--- GIVEN DATA Enclosed Below ---
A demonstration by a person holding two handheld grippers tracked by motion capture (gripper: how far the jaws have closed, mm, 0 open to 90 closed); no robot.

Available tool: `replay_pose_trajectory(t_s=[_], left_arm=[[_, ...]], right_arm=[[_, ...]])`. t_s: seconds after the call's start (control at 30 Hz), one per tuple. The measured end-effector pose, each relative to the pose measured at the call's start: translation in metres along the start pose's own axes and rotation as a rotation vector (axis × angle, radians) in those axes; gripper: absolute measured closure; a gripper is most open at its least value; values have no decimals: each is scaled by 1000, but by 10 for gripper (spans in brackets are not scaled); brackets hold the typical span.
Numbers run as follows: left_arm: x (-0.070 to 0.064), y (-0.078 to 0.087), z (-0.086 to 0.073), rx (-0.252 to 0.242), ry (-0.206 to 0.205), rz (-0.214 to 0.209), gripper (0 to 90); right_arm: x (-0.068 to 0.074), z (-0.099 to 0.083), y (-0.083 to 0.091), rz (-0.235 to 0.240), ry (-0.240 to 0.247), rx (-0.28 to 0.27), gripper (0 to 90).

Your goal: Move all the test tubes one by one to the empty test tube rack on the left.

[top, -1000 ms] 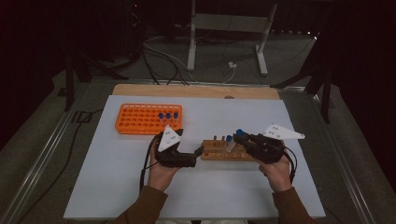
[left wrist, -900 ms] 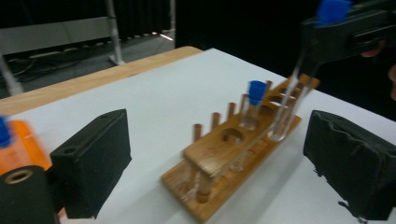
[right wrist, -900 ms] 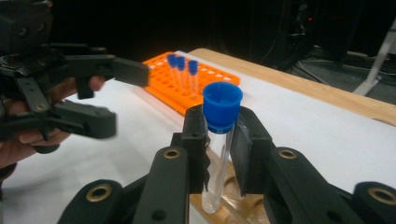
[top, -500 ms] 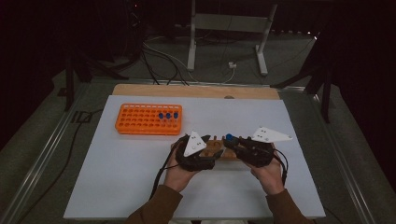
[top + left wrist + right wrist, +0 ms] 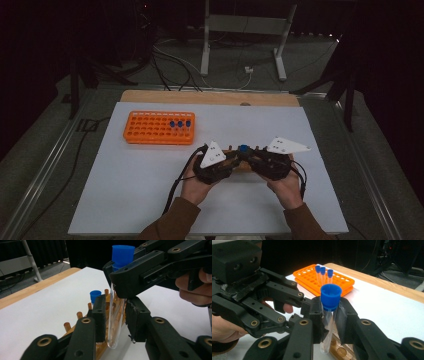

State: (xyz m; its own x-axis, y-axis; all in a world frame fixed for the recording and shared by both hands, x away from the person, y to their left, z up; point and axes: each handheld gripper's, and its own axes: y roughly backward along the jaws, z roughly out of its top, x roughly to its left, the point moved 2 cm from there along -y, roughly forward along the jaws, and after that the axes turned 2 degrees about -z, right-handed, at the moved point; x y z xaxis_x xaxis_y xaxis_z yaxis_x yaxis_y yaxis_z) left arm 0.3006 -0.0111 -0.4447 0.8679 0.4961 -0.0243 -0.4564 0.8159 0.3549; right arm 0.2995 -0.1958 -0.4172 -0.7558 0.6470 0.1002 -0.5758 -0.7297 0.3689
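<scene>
Left gripper view: my right gripper (image 5: 120,277) clamps the tube (image 5: 115,315) under its blue cap (image 5: 122,255), above the wooden rack (image 5: 100,315); my left gripper (image 5: 115,321), jaws slightly apart, brackets the glass to receive it.

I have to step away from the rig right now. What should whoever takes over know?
Right gripper: shut on the blue-capped test tube, just below the cap.
Left gripper: jaws either side of the tube's lower glass; grip cannot be told.
Tube hangs above the wooden rack, which holds another capped tube.
Done: three tubes stand in the orange rack.
Left: probably hand over and rack this tube.
</scene>
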Motion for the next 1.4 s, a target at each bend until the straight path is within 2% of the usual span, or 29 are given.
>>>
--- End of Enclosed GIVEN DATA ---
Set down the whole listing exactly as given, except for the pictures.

▶ **SOLUTION TO THE EXERCISE**
A demonstration by a person holding two handheld grippers tracked by motion capture (gripper: how far the jaws have closed, mm, 0 open to 90 closed); no robot.

Available tool: `replay_pose_trajectory(t_s=[_], left_arm=[[_, ...]], right_arm=[[_, ...]])`. t_s: seconds after the call's start (control at 30 Hz), one per tuple. The measured end-effector pose, each relative to the pose measured at the call's start: translation in metres along the start pose's own axes and rotation as a rotation vector (axis × angle, radians) in those axes; gripper: absolute measured closure; a gripper is most open at its least value; values have no decimals: each is scaled by 1000, but by 10 for gripper (spans in brackets are not scaled); brackets hold the typical span.
Numbers run as follows: left_arm: x (-0.070 to 0.064), y (-0.078 to 0.087), z (-0.086 to 0.073), rx (-0.252 to 0.242), ry (-0.206 to 0.205), rz (-0.214 to 0.209), gripper (0 to 90); right_arm: x (-0.068 to 0.074), z (-0.099 to 0.083), y (-0.083 to 0.091), rz (-0.235 to 0.240), ry (-0.240 to 0.247), rx (-0.28 to 0.27), gripper (0 to 90).

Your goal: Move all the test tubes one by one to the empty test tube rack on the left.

[top, -1000 ms] 
[left wrist, -900 ms] 
[right wrist, -900 ms] 
[top, -500 ms] 
[top + left wrist + right wrist, +0 ms] 

State: (xyz m; its own x-axis, y-axis; all in a world frame fixed for the recording and shared by both hands, x away from the person, y to their left, z up; point and axes: each handheld gripper's, and its own axes: y roughly backward along the jaws, z roughly out of its top, x roughly to its left, the point moved 2 cm from there along -y, roughly forward along the jaws, and after that the axes turned 2 degrees about -z, right-handed, at the moved point; x y z xaxis_x xaxis_y xaxis_z yaxis_x yaxis_y yaxis_z) left arm 0.3006 -0.0111 -0.4447 0.8679 0.4961 -0.0243 -0.4564 0.8159 0.3549; right arm 0.2995 -0.1958 -0.4172 -0.7558 0.6470 0.1002 -0.5758 -0.7297 0.3689
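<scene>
Left gripper view: my right gripper (image 5: 120,277) clamps the tube (image 5: 115,315) under its blue cap (image 5: 122,255), above the wooden rack (image 5: 100,315); my left gripper (image 5: 115,321), jaws slightly apart, brackets the glass to receive it.

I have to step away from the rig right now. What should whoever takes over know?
Right gripper: shut on the blue-capped test tube, just below the cap.
Left gripper: jaws either side of the tube's lower glass; grip cannot be told.
Tube hangs above the wooden rack, which holds another capped tube.
Done: three tubes stand in the orange rack.
Left: probably hand over and rack this tube.
</scene>
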Motion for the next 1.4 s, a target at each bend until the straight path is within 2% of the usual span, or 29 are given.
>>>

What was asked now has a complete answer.